Aunque la Cámara la controlan demócratas como Cicilline en filas republicanas también se palpa la incomodidad con el poder acumulado por los gigantes de Silicon Valley, aunque sea por diferentes motivos. Como escribía la revista 'Wired', los progresistas se muestran más preocupados por el daño a la competencia, los consumidores y a la sociedad que provoca la acumulación de poder de los gigantes y los conservadores denuncian la supuesta parcialidad progresista del sector, pero en cualquier caso “la pesadilla de Silicon Valley son unas elecciones (presidenciales en 2020) en que los dos partidos compitan sobre quién puede ser más duro con las tecnológicas”. A juzgar por posiciones como la de la candidata demócrata Elizabeth Warren, que ha abogado ya por dividir a las grandes empresas del sector, o las denuncias del presidente Donald Trump sobre la supuesta represión y supresión de opiniones conservadoras, esa pesadilla está cerca.

Los retos

Lo que parece más lejano es la transformación efectiva y real de las normas y regulaciones o las sanciones. Durante décadas en EEUU se ha legislado y regulado bajo la interpretación de que solo se podían probar violaciones antimonopolio cuando se dañaba al consumidor, sobre todo en precios, y muchos de los gigantes tecnológicos ahora bajo la lupa ofrecen servicios gratuitos.
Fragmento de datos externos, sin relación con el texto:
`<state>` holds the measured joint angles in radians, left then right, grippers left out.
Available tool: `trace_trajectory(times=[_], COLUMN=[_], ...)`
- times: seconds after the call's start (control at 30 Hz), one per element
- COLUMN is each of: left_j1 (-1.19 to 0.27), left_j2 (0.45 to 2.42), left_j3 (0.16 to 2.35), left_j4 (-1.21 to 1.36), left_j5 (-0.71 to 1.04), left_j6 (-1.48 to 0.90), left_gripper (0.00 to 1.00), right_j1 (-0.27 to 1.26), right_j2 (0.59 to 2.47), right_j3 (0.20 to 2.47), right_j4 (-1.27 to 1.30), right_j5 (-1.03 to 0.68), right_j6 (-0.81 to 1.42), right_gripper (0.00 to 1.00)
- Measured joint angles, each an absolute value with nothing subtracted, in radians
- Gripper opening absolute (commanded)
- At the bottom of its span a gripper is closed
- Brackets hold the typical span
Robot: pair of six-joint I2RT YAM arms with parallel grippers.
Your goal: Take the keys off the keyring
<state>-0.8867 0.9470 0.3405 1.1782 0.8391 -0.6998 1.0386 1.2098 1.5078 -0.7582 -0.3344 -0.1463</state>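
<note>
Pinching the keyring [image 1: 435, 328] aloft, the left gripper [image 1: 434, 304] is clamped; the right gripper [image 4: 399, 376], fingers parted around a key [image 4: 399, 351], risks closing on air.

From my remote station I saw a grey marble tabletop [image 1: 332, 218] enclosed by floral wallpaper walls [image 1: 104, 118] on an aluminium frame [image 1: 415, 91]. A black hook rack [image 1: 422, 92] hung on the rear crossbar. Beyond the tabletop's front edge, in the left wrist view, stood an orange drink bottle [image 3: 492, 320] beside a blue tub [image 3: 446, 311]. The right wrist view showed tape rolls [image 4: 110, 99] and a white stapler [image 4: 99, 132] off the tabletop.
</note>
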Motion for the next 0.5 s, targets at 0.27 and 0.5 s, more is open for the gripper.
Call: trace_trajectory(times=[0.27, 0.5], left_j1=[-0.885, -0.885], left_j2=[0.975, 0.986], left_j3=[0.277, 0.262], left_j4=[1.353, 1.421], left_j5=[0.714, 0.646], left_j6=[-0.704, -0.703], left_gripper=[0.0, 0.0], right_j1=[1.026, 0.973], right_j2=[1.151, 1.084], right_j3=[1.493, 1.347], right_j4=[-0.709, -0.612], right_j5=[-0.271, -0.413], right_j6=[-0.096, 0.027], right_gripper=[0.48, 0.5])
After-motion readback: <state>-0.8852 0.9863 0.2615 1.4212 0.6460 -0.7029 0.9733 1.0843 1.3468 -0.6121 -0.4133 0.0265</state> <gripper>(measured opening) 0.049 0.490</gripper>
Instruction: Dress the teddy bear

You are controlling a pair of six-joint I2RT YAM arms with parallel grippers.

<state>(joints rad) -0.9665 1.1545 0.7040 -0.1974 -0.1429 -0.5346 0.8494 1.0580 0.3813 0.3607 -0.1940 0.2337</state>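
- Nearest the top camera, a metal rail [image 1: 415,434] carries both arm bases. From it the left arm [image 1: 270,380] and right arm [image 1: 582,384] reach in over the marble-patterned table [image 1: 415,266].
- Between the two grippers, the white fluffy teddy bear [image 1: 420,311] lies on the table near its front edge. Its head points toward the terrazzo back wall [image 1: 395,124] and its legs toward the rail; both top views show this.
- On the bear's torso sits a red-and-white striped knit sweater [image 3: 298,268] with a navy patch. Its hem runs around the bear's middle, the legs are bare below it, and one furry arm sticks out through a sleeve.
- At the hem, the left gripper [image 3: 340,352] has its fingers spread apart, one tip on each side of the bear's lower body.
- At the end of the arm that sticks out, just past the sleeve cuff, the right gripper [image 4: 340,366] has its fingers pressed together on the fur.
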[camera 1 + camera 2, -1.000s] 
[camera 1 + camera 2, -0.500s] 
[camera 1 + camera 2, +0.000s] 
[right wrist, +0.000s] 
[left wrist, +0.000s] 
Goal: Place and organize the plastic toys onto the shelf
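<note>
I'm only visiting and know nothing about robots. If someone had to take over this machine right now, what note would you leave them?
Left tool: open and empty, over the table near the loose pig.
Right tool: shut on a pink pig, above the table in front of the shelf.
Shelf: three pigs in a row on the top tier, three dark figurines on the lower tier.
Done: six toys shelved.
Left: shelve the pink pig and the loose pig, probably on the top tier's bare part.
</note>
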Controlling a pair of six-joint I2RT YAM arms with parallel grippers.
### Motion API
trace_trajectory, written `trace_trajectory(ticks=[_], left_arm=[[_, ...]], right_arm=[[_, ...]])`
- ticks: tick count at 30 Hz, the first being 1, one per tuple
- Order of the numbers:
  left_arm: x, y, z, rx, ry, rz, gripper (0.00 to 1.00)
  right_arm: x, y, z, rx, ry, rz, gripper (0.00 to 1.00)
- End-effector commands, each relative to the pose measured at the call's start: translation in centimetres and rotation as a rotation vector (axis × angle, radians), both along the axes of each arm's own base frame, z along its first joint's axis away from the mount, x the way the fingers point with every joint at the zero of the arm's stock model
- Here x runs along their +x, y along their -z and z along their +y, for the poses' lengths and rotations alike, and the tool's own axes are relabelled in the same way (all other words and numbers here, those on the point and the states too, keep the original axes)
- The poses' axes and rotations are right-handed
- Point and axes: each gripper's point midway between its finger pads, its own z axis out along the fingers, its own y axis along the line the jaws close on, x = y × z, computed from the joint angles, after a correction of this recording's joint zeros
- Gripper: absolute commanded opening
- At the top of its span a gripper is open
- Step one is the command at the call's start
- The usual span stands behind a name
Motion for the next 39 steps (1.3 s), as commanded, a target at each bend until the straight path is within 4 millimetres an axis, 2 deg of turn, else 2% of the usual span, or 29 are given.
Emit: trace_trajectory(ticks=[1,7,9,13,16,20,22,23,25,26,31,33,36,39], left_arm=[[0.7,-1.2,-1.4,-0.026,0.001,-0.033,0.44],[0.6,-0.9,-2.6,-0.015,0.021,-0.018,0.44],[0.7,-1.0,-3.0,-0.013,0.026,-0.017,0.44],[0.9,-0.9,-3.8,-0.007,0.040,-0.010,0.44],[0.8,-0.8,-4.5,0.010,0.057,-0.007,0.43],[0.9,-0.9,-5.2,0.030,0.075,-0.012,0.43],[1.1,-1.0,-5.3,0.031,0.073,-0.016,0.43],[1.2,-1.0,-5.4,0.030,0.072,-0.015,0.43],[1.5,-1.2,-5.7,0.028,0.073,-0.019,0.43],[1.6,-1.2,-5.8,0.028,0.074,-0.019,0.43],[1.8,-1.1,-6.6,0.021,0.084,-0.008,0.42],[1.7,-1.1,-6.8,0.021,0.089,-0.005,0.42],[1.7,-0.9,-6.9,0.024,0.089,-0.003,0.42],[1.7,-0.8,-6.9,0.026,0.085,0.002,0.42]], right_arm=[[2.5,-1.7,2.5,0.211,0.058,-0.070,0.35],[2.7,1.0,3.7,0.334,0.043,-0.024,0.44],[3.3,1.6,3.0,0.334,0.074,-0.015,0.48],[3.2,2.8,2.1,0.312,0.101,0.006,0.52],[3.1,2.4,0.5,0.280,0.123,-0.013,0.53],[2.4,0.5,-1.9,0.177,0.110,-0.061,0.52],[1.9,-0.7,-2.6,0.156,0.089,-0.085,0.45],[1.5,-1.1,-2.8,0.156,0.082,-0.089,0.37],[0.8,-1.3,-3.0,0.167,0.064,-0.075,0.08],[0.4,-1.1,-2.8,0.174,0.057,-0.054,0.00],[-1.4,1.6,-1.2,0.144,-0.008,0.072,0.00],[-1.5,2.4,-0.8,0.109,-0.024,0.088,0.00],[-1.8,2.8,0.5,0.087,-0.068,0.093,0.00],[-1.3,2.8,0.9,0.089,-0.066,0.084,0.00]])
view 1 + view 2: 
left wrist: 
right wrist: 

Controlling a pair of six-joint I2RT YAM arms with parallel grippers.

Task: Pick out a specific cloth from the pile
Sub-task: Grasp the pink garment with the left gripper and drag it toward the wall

Tampoco el sistema estadounidense ha diseñado buenas guías para examinar o frenar las adquisiciones por parte de gigantes de empresas más pequeñas, como Instagram o WhatsApp en el caso de Facebook. Y no hay que olvidar las ingentes cantidades de dinero que Silicon Valley ha estado invirtiendo en lobi en Washington, donde ha quintuplicado en una década esa partida hasta alcanzar el récord de casi 78 millones de dólares en 2018 según las cifras del Center for Responsive Politics.

Hay, además, quienes creen que este nuevo impulso al escrutinio de Silicon Valley no va a uno de sus núcleos de negocio más problemáticos: el uso indebido o el comercio de los datos de los usuarios. En un artículo publicado este martes en The New York Times, Kara Swisher, de la web de noticias tecnológicas 'Recode' y defensora desde hace tiempo de mayor regulación y controles al sector, ha recordado la paradoja de que este nuevo cerco llegue cuando “ni siquiera se está intentando aprobar una ley de protección de la privacidad”.

Los mercados también han reaccionado. El lunes, con el cúmulo de informaciones del escrutinio intensificado al Big Tech, los gigantes sufrieron fuertes caídas que arrastraron a pérdidas a las bolsas. El martes, no obstante, Amazon, Apple y Alphabet se recuperaban en un Wall Street que recibía con entusiasmo las palabras tranquilizadoras de Jerome Powell, presidente de la Fed, sobre la posibilidad de bajar los tipos si las tensiones comerciales con China y México empeoran.